Our ward pharmacist is good. 

I would never have guessed 'fish oil'.


Sunday, October 7, 2012

The Wisdom of Admin

Friday was a big day on medical ward. Dr K's team had 12 new overnight admissions, in addition to the 20-ish patients already on the ward. He'd been up all night taking calls and required frequent caffeination. We had to break the news of cancer diagnosis to three different patients. Nobody was well enough to go home, everybody needed new medication charts / cannulae / blood transfusion consents / imaging done and it was all urgent. But we got there in the end.

Then mid-afternoon we realised that Dr K wouldn't be there over the weekend, and the SMO on weekend duty wouldn't know any of the patients either, because he'd had Friday off.

Dr H, the locum who was covering the weekend, asked if I'd stay on if required.

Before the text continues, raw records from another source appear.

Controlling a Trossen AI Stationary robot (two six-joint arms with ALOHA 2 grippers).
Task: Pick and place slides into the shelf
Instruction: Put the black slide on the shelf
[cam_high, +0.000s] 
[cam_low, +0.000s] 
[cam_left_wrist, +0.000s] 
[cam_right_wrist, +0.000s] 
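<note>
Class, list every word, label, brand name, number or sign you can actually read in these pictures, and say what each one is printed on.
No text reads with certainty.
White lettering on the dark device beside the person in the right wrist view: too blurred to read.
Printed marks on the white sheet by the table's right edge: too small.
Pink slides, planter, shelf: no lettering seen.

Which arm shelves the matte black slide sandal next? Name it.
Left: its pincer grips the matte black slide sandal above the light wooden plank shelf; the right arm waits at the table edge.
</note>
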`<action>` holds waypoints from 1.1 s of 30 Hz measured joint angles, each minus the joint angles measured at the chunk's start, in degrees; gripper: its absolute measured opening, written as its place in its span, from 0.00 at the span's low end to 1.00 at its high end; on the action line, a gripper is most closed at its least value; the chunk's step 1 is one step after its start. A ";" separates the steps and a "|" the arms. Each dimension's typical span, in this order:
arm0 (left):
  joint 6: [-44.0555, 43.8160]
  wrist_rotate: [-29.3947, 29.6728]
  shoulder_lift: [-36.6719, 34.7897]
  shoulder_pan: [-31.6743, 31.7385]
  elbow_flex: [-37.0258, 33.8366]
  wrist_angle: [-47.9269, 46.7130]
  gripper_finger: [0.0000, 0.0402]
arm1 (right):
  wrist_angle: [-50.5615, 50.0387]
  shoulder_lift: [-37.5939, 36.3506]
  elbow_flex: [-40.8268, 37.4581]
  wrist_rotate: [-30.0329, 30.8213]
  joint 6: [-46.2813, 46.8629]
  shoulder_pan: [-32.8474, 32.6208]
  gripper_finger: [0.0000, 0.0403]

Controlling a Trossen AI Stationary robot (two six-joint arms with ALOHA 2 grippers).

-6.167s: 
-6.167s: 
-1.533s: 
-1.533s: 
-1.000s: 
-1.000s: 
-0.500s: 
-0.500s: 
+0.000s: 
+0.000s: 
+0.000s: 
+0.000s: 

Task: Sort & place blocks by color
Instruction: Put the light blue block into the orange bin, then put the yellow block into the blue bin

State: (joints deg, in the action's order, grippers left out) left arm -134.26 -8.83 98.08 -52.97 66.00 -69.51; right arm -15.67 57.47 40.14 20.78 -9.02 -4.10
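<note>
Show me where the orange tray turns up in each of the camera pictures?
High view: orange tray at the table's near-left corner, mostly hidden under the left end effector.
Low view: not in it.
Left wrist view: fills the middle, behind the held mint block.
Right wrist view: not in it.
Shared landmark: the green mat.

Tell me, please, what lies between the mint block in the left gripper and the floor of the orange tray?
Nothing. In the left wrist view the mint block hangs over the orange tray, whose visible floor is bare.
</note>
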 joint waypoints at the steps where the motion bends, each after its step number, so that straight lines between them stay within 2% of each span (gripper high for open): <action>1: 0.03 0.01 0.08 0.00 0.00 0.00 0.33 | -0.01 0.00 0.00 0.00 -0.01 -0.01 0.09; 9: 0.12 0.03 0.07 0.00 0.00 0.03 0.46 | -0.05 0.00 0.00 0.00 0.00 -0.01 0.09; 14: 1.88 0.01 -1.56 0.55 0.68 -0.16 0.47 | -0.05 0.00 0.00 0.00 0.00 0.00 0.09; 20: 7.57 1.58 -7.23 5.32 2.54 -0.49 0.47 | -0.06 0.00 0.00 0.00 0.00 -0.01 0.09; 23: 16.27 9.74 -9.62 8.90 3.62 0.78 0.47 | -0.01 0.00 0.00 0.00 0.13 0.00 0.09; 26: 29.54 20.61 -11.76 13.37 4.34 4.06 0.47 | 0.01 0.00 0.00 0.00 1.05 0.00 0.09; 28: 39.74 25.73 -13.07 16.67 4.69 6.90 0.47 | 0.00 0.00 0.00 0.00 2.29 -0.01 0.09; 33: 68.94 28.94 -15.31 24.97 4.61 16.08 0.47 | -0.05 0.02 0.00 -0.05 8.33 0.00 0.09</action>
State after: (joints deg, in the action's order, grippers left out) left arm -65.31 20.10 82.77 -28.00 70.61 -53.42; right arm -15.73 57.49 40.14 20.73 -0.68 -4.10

Sure. I had other plans but it made sense - I was the only one who knew the patients, and some of them were in a bad way. I'd work the weekend.

But admin looked at their computers, coughed, and said no.

Dr K, the permanent and eminent physician, marched off to request the same.

Admin looked at their computers and offered a wonderful compromise: no, they wouldn't roster the intern who knew all the patients. They dragged a surgical intern, kicking and screaming, to medical ward where he spent all of Saturday begrudging his luck. Then on Sunday they replaced him with a different unwilling victim.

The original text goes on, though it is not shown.